____ Data for this task
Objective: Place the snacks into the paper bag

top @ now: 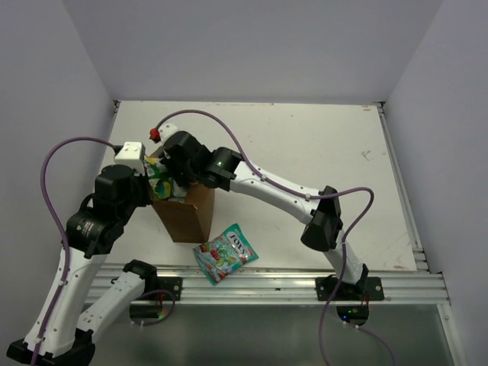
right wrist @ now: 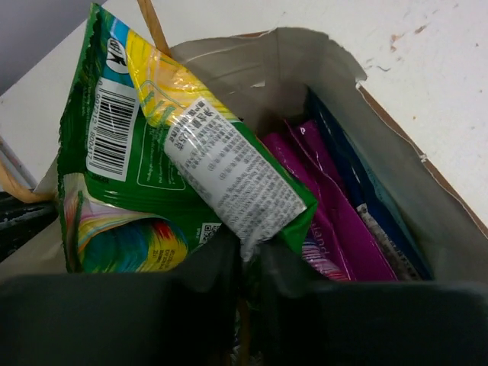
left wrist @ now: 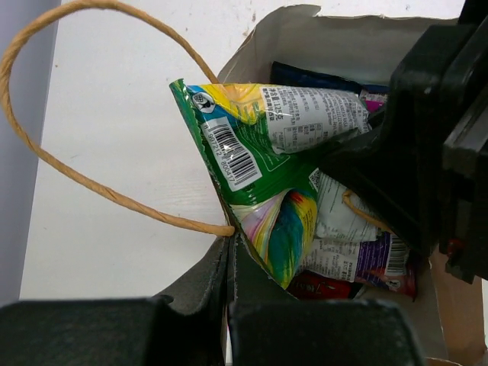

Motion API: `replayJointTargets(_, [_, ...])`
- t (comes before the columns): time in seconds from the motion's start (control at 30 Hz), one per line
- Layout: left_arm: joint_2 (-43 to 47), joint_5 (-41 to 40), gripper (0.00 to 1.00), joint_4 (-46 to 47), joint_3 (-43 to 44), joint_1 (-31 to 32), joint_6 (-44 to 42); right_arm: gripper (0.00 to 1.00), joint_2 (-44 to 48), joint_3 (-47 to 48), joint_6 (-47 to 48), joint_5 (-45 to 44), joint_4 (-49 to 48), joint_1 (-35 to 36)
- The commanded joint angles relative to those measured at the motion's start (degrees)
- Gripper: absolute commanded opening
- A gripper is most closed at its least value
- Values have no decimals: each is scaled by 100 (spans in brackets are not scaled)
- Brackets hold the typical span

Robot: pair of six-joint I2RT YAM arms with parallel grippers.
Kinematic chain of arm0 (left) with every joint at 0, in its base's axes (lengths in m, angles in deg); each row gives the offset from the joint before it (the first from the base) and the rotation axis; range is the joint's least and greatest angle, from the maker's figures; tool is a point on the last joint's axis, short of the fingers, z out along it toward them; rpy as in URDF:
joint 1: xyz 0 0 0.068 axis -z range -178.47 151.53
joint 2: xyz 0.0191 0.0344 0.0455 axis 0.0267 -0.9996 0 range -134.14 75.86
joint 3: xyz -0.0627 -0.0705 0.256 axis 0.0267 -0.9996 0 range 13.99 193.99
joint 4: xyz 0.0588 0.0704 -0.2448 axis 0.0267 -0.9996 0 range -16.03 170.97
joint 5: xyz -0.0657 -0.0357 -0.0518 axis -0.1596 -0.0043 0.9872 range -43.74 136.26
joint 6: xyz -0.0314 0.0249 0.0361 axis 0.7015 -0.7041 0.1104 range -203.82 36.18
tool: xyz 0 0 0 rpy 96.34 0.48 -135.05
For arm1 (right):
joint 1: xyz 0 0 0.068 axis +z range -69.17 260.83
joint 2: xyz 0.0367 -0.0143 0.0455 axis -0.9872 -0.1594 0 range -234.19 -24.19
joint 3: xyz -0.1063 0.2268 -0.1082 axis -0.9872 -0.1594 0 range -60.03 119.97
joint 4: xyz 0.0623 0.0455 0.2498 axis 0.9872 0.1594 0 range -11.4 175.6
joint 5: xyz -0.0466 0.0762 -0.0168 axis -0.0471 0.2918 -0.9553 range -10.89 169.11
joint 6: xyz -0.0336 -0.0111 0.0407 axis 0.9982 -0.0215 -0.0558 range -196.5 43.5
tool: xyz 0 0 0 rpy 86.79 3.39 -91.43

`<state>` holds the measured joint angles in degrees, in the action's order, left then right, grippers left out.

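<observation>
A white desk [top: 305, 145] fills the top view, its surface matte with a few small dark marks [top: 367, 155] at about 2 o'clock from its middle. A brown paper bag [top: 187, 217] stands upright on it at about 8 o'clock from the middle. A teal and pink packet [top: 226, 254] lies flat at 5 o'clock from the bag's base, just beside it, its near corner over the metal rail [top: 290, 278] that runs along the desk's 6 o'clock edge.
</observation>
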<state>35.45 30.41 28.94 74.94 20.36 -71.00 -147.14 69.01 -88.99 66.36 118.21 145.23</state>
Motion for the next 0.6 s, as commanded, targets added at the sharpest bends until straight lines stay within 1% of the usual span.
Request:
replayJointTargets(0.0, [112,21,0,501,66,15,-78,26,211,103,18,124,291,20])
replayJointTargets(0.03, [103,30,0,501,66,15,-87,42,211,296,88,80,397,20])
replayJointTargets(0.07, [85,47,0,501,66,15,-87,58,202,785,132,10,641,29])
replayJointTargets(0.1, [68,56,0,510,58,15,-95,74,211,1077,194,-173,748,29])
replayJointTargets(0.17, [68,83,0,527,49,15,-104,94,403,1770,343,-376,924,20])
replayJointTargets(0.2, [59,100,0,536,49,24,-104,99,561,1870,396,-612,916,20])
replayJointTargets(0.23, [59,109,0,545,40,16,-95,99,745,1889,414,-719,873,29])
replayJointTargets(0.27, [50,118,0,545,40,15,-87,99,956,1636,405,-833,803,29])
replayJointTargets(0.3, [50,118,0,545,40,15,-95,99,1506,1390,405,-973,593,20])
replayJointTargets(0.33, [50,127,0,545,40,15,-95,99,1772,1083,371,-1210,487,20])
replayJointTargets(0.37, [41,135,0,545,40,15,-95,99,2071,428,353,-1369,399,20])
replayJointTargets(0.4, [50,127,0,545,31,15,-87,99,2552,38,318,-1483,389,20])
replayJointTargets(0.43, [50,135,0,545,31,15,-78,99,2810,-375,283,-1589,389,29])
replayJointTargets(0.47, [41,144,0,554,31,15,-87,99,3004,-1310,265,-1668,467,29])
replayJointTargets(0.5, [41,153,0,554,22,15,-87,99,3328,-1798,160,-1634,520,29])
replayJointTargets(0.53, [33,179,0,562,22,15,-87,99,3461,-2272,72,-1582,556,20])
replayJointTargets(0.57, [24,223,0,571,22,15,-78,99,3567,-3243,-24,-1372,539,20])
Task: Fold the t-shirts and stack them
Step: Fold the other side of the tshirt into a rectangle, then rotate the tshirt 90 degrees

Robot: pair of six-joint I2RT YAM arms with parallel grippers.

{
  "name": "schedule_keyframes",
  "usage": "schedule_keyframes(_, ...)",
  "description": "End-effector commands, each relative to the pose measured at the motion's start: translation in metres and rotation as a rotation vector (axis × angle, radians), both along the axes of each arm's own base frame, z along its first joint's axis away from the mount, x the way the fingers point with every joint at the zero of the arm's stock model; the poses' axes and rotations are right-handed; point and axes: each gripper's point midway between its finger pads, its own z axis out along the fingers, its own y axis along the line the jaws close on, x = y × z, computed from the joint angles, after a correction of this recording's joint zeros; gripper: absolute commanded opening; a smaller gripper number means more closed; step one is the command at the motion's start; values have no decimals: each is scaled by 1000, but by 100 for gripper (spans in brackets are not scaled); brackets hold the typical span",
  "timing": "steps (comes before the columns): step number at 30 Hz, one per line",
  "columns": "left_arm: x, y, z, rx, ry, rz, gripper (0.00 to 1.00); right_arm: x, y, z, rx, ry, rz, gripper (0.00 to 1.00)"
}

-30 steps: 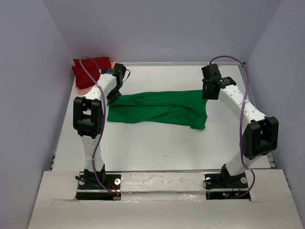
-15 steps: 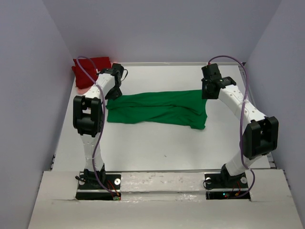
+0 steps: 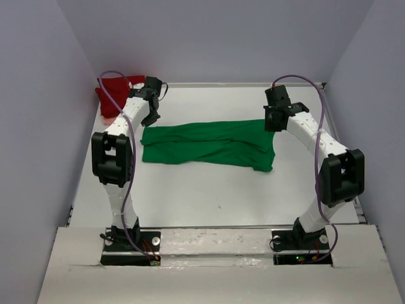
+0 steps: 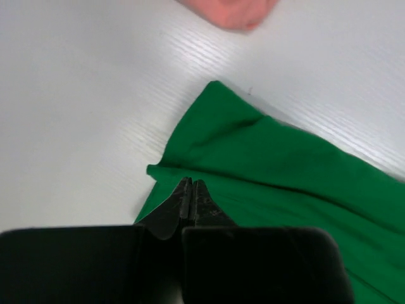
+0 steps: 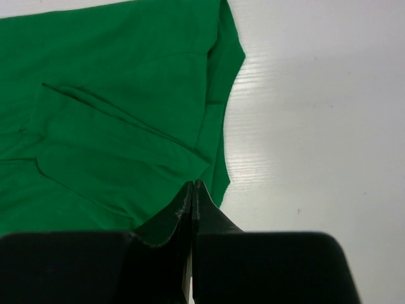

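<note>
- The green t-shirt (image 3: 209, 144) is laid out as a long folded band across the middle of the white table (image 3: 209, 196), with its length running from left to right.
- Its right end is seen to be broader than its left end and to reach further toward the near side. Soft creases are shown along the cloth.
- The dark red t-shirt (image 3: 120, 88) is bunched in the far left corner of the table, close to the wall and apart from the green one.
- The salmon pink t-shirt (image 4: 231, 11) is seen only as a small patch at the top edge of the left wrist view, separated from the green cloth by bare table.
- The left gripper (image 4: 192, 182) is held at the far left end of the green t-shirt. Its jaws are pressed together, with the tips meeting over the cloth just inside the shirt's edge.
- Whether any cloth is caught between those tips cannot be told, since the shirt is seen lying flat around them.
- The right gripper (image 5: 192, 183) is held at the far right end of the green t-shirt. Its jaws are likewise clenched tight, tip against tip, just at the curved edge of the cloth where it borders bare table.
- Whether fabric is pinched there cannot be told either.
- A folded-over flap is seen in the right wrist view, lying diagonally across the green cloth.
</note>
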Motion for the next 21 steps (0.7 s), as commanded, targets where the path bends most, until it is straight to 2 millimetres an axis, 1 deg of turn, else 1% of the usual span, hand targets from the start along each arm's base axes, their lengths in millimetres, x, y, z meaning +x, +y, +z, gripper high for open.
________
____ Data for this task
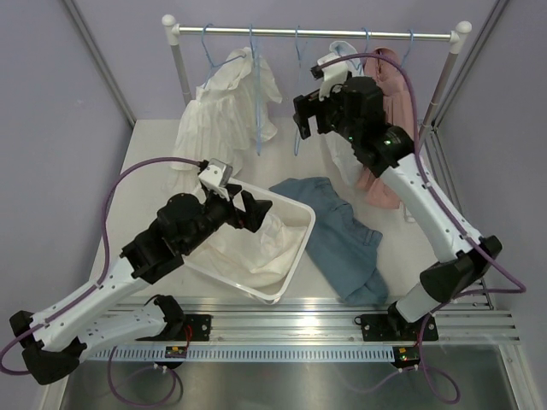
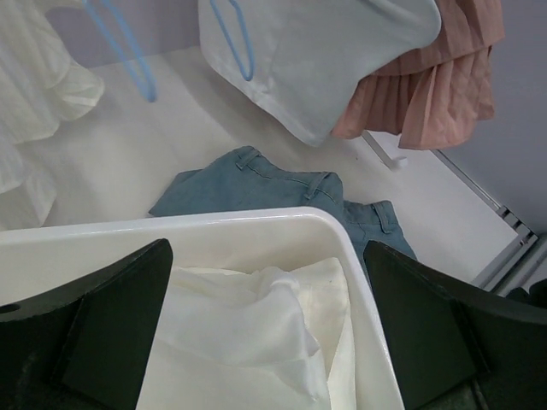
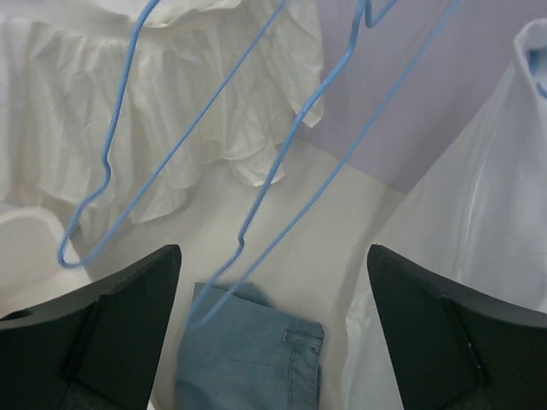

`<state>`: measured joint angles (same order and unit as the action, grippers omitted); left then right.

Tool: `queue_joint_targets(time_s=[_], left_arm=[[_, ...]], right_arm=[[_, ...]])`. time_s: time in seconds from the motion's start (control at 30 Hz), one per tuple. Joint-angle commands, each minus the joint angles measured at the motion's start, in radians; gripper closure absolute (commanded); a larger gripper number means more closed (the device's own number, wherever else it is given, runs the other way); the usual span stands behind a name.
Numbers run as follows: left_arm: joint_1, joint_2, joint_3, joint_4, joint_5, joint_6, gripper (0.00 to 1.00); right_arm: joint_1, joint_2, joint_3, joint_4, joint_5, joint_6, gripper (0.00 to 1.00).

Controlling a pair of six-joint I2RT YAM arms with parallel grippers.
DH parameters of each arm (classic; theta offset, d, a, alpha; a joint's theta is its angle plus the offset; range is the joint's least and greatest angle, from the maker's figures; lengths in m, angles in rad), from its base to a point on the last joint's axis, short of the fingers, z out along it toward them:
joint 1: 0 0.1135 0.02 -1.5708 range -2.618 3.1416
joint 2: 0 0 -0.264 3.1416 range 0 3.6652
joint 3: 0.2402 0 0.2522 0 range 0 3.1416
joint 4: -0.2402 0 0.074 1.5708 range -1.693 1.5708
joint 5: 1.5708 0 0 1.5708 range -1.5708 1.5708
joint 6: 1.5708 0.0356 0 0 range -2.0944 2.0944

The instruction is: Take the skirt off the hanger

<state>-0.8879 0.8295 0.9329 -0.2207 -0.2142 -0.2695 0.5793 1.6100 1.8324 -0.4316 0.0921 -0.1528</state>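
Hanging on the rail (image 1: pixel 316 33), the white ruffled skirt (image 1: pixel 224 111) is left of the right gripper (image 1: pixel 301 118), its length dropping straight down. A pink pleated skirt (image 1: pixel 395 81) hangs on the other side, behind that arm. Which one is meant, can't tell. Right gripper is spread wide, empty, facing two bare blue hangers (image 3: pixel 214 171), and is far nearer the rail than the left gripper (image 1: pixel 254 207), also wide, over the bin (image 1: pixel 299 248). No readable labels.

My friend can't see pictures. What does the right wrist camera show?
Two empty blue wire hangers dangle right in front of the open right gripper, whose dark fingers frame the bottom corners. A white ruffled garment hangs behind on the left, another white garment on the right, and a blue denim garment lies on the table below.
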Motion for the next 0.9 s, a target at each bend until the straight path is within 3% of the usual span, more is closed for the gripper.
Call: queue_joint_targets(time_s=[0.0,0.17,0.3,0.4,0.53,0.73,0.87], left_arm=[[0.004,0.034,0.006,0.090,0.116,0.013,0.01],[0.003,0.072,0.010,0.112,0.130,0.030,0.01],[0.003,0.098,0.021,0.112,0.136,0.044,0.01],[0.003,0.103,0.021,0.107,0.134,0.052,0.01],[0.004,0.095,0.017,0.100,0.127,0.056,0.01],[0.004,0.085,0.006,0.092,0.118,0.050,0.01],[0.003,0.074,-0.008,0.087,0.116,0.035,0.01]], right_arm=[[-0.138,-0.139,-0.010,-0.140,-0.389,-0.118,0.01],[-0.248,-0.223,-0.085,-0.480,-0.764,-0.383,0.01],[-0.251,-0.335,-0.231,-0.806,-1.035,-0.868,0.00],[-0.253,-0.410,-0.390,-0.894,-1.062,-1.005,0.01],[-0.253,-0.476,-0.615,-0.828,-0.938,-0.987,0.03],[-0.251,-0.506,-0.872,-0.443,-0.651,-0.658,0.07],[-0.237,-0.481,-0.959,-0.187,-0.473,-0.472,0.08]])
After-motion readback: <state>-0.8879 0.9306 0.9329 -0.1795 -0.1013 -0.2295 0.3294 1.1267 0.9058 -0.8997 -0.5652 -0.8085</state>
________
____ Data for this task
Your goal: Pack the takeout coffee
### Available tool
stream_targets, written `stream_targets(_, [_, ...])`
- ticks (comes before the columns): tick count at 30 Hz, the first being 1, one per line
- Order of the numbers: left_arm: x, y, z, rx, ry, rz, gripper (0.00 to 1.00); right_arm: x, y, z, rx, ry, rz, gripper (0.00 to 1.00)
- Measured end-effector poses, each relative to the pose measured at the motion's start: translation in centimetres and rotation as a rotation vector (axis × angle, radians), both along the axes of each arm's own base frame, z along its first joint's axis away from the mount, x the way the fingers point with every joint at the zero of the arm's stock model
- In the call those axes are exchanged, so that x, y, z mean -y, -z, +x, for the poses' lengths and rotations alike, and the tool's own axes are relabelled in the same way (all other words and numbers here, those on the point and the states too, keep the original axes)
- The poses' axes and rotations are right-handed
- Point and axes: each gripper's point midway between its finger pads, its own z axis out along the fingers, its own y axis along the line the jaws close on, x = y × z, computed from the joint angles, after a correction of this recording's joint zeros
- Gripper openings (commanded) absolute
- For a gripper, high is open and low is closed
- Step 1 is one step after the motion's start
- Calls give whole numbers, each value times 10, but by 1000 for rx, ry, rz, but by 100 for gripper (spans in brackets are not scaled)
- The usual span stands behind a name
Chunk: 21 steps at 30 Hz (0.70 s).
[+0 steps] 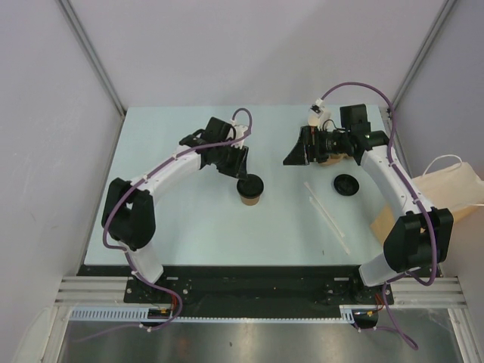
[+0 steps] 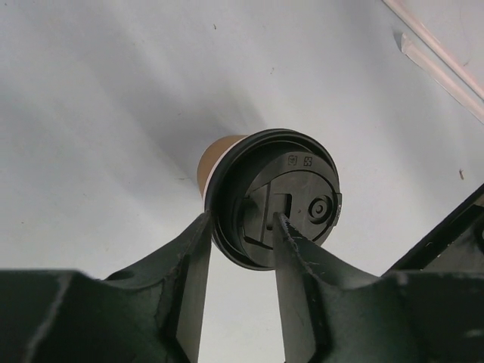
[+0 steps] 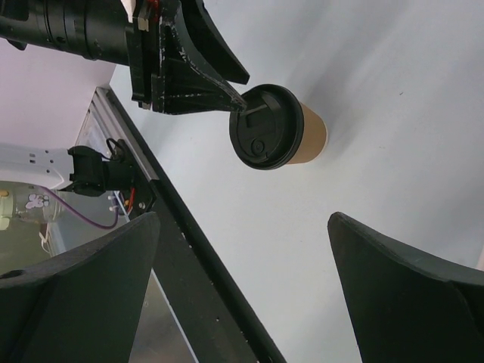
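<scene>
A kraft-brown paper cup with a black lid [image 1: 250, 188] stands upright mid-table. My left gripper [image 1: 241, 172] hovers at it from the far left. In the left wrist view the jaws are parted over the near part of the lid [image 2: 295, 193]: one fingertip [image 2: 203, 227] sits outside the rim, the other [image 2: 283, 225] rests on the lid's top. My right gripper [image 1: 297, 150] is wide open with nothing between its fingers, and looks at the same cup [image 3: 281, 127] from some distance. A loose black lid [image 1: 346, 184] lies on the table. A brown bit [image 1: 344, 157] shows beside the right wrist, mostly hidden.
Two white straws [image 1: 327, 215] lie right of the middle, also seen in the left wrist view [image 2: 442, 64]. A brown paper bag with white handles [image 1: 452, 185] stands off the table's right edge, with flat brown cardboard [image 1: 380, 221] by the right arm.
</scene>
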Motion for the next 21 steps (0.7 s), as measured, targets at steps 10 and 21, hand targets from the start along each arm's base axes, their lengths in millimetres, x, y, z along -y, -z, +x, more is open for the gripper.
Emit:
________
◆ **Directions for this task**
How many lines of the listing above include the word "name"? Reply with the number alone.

◆ **Answer to the problem**
3